§ **Work instruction**: Look through the data below for the line with "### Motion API", and transcribe it exactly together with each line after it up to and including the line with "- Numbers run". Give nothing else.

Recorded data

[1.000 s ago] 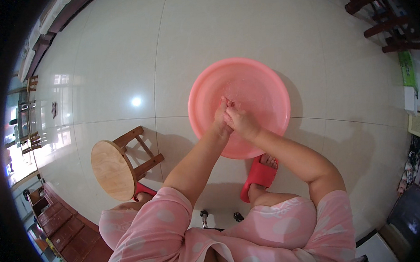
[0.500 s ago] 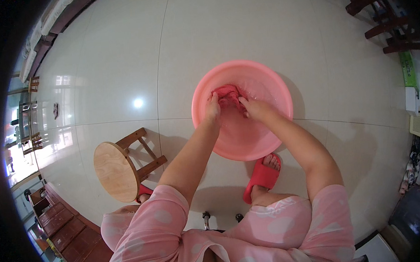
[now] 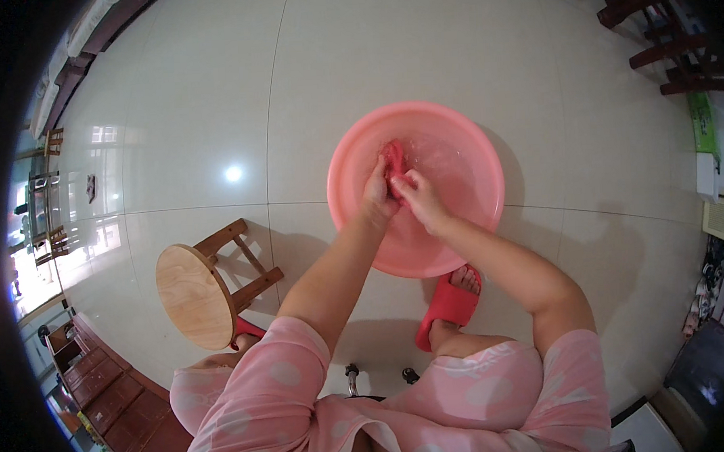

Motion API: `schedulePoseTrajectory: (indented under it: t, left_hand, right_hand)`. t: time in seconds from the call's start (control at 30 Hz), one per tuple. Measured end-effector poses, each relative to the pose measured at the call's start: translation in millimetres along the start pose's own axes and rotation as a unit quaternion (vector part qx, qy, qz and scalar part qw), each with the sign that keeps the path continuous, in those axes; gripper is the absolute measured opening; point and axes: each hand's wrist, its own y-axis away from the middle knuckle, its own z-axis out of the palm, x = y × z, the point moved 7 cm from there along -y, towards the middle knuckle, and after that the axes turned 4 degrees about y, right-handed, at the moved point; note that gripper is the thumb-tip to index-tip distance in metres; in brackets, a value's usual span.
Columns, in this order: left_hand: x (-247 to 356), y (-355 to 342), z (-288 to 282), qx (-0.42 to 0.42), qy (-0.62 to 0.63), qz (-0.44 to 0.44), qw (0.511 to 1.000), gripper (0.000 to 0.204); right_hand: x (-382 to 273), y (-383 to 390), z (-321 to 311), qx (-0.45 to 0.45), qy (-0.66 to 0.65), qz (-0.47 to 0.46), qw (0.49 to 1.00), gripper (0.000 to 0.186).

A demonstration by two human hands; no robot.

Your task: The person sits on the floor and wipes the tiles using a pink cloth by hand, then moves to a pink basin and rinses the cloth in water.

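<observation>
A round pink basin [image 3: 467, 237] with water in it stands on the floor in front of me. Inside it, a bunched wet red cloth [image 3: 394, 155] is squeezed between my two hands. My left hand [image 3: 379, 190] wraps the cloth from the left side. From the right, my right hand [image 3: 416, 194] closes on the cloth's near part, its fingers meeting those of the left. The cloth's lower end is partly hidden by my fingers.
A round-topped wooden stool [image 3: 194, 298] stands to the left of my legs. My red slipper [image 3: 451, 307] is just below the basin's near rim. Dark wooden furniture legs [image 3: 669, 47] show at the far right, and brown drawers [image 3: 111, 390] at the lower left.
The cloth, spread loosely between my hands before, is now gathered into a narrow bunch. My right hand has moved left, toward my left hand.
</observation>
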Motion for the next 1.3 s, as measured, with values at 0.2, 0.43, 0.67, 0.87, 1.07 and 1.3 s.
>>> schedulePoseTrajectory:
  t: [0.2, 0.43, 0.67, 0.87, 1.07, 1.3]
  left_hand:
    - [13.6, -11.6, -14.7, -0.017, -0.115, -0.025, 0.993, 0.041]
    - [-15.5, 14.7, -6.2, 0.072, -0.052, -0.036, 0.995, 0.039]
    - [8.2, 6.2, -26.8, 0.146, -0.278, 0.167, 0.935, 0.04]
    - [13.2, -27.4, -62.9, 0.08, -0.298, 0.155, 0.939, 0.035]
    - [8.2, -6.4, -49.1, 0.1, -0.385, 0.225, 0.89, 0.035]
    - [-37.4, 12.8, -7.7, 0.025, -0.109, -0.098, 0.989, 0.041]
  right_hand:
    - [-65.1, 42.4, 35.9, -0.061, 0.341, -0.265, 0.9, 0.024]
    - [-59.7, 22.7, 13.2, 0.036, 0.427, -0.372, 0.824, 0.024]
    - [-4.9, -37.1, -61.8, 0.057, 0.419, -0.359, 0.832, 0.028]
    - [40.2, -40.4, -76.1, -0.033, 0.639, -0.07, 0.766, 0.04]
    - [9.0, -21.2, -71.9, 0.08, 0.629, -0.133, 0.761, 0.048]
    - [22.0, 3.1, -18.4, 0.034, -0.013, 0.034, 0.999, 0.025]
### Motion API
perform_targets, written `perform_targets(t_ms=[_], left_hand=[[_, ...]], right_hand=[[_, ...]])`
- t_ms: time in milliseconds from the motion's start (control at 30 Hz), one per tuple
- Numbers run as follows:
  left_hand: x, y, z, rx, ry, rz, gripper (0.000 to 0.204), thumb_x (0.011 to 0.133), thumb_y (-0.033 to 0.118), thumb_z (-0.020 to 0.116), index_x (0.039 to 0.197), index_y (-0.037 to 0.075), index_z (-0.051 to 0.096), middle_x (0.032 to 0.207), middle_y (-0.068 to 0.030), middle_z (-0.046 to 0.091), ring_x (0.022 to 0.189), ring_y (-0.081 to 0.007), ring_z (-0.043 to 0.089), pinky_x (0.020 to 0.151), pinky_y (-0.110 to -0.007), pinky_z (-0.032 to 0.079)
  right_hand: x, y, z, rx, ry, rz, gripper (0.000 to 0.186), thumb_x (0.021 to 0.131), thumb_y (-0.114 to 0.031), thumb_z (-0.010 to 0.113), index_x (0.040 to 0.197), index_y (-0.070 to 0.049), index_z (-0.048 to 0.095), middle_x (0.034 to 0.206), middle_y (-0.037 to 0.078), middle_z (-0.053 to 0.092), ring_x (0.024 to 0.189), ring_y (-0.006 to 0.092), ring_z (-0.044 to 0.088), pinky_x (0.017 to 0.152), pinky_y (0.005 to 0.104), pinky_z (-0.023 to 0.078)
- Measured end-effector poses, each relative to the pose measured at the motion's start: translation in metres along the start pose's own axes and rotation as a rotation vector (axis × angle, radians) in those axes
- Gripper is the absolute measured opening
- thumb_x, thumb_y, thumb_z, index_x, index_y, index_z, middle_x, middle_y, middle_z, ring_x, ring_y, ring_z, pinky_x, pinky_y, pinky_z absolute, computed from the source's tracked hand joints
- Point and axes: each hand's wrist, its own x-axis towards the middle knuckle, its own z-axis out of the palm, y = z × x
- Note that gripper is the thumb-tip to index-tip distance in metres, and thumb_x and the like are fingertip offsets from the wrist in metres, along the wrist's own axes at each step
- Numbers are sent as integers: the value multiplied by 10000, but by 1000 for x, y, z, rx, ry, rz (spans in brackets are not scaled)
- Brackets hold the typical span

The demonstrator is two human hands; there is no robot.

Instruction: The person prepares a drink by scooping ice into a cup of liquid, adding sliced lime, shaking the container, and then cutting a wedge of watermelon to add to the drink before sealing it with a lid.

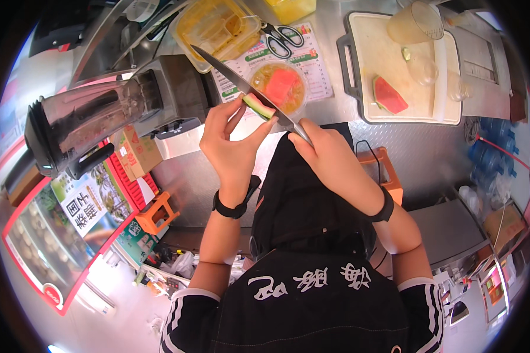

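Here, the watermelon piece sits against the blade of the knife, beside the bowl; the left hand has its grip pinched on it. I judge it light, soft and slippery in flesh, better held by the firmer rind. The right hand's grip closes around the handle. The sharp tip points toward the yellow container; rightward, some steel surface offers room.
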Motion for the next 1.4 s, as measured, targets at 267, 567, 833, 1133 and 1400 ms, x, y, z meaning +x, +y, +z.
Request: perform_targets(t_ms=[267, 567, 833, 1133, 1400], left_hand=[[11, -12, -29, 0, -63, 118, 513, 652, -130, 784, 1118, -65, 580, 1150, -143, 594, 1100, -251, 608, 963, -382, 528], [12, -21, -24, -329, 49, -44, 549, 689, -150, 748, 1183, -56, 529, 1273, -187, 550, 1156, -255, 577, 985, -394, 510], [1, -26, -24, -418, 70, -54, 583, 689, -177, 720, 1214, -46, 504, 1273, -176, 532, 1201, -280, 546, 997, -400, 503], [1, -24, -41, -490, 108, -102, 580, 683, -183, 714, 1207, -43, 509, 1274, -165, 533, 1196, -261, 545, 989, -386, 508], [-18, -61, -153, -717, -21, -37, 591, 686, -127, 727, 1226, -37, 504, 1232, -135, 557, 1230, -319, 530, 1023, -394, 463]], right_hand=[[5, 41, -20, 689, -339, 422, 289, 996, -254, 466, 816, -29, 479, 569, 14, 487, 345, 84, 422, 318, 240, 323], [19, 59, 5, 976, -312, 372, 287, 1010, -265, 453, 849, -37, 518, 614, 35, 524, 362, 85, 435, 362, 219, 357], [5, 92, 1, 870, -320, 340, 324, 1007, -279, 457, 861, -9, 562, 560, 39, 510, 352, 107, 445, 349, 242, 350], [1, 81, -9, 809, -50, 185, 319, 1018, -257, 443, 922, 13, 582, 590, 24, 501, 438, 82, 438, 418, 210, 361], [-69, 24, 66, 645, 469, 193, 239, 1002, -204, 458, 879, -21, 551, 589, 9, 496, 446, 58, 396, 423, 200, 299]])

§ **Task output**:
### Motion API
perform_targets, written `perform_targets(t_ms=[_], left_hand=[[_, ...]], right_hand=[[_, ...]])`
- t_ms: time in milliseconds from the motion's start (control at 30 Hz), one per tuple
- Numbers run as follows:

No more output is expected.